In mid-July, she met with an architect specializing in modular buildings who will develop a plan for building the facility in stages, as money comes in. Lovelady hopes to complete the project in the next five years.
“Health centers should mirror the community,” Lovelady said. “You are there for their need. And that’s why community health centers grow out of need.”
The clinics’ main hope for a better financial future is that Kansas will agree to expand Medicaid as part of the Affordable Care Act. The potential revenue brought by patients with Medicaid would stabilize the clinics’ operations and help them expand, the managers said.
For example, if Medicaid were expanded, 20,000 of Hunter’s patients would automatically qualify.
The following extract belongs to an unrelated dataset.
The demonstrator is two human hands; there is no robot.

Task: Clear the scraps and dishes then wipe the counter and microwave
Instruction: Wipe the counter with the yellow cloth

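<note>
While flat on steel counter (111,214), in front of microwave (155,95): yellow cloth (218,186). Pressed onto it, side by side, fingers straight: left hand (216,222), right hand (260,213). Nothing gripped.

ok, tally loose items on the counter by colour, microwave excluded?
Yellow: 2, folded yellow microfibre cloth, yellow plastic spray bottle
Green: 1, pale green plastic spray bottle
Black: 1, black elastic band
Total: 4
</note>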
“If there’s not an expansion we’re right back where we started, and we’re struggling financially,” Schwartz said. “With 80 percent of our patients below poverty and 70 percent of our patients without insurance, we can’t continue to operate without some help.”
Clinics managers contend that both hospitals and taxpayers would benefit from the expansion of Medicaid because the underinsured could seek more preventive care and reduce expensive visits to the emergency room.
But it’s not for them to decide.
“You never know what the politics are going to be around health care,” Lovelady said. “It’s just so questionable right now. It’s a scary time in the health care industry, especially when you’re at the bottom of the industry.”
Rather than hoping for favorable politics decisions, clinics managers rely on the community’s support.
“I look at it that way: Everybody has somebody in their family that’s at least one paycheck away from being uninsured,” Lovelady said. “So why not do it for them?”